◆ **WORK REQUIRED**
Repeat the full listing below verbatim and keep the images out.

◆ **THE DATA**
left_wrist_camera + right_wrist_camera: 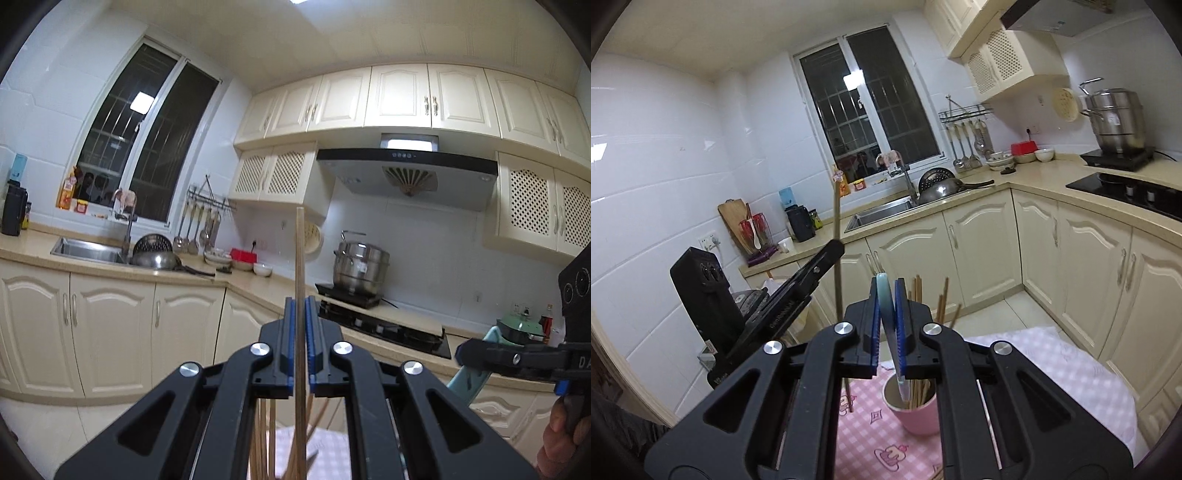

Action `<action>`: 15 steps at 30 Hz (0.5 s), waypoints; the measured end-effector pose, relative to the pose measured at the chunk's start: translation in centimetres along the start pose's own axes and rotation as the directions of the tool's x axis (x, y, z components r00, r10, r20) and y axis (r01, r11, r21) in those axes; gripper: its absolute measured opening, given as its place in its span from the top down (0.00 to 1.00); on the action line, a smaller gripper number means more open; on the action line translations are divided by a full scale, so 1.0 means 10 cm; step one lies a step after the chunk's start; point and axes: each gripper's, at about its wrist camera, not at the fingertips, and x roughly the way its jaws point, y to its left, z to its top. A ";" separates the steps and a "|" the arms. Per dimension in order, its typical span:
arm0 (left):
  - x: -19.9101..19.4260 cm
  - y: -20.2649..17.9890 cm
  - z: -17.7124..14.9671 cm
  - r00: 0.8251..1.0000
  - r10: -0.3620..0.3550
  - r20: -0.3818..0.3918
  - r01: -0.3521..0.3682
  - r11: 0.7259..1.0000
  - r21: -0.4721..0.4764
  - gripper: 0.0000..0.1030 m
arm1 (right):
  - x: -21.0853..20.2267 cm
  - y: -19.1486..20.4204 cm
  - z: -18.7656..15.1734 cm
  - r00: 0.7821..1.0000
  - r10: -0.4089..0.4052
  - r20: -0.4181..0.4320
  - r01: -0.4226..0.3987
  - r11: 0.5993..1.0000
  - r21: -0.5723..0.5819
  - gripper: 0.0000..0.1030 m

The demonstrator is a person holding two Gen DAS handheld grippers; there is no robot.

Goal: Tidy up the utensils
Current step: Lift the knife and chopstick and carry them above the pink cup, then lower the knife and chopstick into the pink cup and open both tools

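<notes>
Lifting-out step, by the look of it: one utensil in each gripper, both raised above the pink cup (911, 410) on the checked cloth (1052, 365).

Left gripper (300, 306): jaws narrow, clamped on a single chopstick (300, 251) held upright, top end well above the pads, lower end running down between the arms toward the cup. Pointing about level across the kitchen, toward the hood and the pot on the stove at the far right. Seen from the right wrist view as a black body at the left, with its chopstick's bottom tip just beside the cup, near the cloth.

Right gripper (886, 295): jaws narrow too, pinched on a pale teal utensil (886, 295), flat and thin, kind hard to tell. Top of it showing just above the pads; its lower end hanging in or just above the cup mouth, which of the two unclear. Tilted slightly downward, facing the sink and window. A hand wrapped round this gripper's grip at the near right edge of the left wrist view.

More chopsticks (918, 291) standing loose in the cup, leaning right.

Next move likely calls for clearing both utensils fully from the cup, then carrying each to its own place; no sorting tray or holder visible near, so destination cannot be told. Risk: long chopstick snagging the leaning ones.
</notes>
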 end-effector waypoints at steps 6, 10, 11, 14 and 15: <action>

◆ **TASK OUTPUT**
left_wrist_camera + right_wrist_camera: 

Action `<action>`: 15 steps at 30 Hz (0.5 s), waypoints; the measured end-effector pose, relative to the pose measured at the chunk's start: translation in centimetres along the start pose's own axes and rotation as the directions of the tool's x axis (x, y, z components r00, r10, r20) and y axis (r01, r11, r21) in those axes; gripper: its absolute measured opening, given as its place in its span from the top down (0.00 to 1.00); on the action line, a smaller gripper number means more open; on the action line translations are divided by a full scale, so 1.0 means 10 cm; step one lies a step after the chunk's start; point and axes: each gripper's, at about its wrist camera, not at the fingertips, and x roughly the way its jaws point, y to its left, z to its top. A ";" separates the steps and a "|" the arms. Per dimension in order, its typical span:
arm0 (left):
  - x: -19.9101..19.4260 cm
  - y: -20.2649..17.9890 cm
  - z: -17.7124..14.9671 cm
  - r00: 0.8251..1.0000
  - r10: -0.3620..0.3550
  - r20: -0.3818..0.3918
  - r01: -0.3521..0.3682
  - r11: 0.7259..1.0000
  - r21: -0.4721..0.4764
  - gripper: 0.0000..0.1030 m
arm1 (right):
  - x: -21.0853..20.2267 cm
  - y: -19.1486..20.4204 cm
  - z: -18.7656..15.1734 cm
  - r00: 0.7821..1.0000
  - r10: -0.4089..0.4052
  - r20: -0.4181..0.4320
  - r01: -0.4226..0.3987
  - r11: 0.5993..1.0000
  - r21: -0.5723..0.5819
  - gripper: 0.0000..0.1030 m

The demonstrator is a person holding two Gen DAS handheld grippers; there is no robot.

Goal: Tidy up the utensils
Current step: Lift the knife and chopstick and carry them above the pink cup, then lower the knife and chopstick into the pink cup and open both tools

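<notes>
Lifting-out step, by the look of it: one utensil in each gripper, both raised above the pink cup (911, 410) on the checked cloth (1052, 365).

Left gripper (300, 306): jaws narrow, clamped on a single chopstick (300, 251) held upright, top end well above the pads, lower end running down between the arms toward the cup. Pointing about level across the kitchen, toward the hood and the pot on the stove at the far right. Seen from the right wrist view as a black body at the left, with its chopstick's bottom tip just beside the cup, near the cloth.

Right gripper (886, 295): jaws narrow too, pinched on a pale teal utensil (886, 295), flat and thin, kind hard to tell. Top of it showing just above the pads; its lower end hanging in or just above the cup mouth, which of the two unclear. Tilted slightly downward, facing the sink and window. A hand wrapped round this gripper's grip at the near right edge of the left wrist view.

More chopsticks (918, 291) standing loose in the cup, leaning right.

Next move likely calls for clearing both utensils fully from the cup, then carrying each to its own place; no sorting tray or holder visible near, so destination cannot be told. Risk: long chopstick snagging the leaning ones.
</notes>
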 end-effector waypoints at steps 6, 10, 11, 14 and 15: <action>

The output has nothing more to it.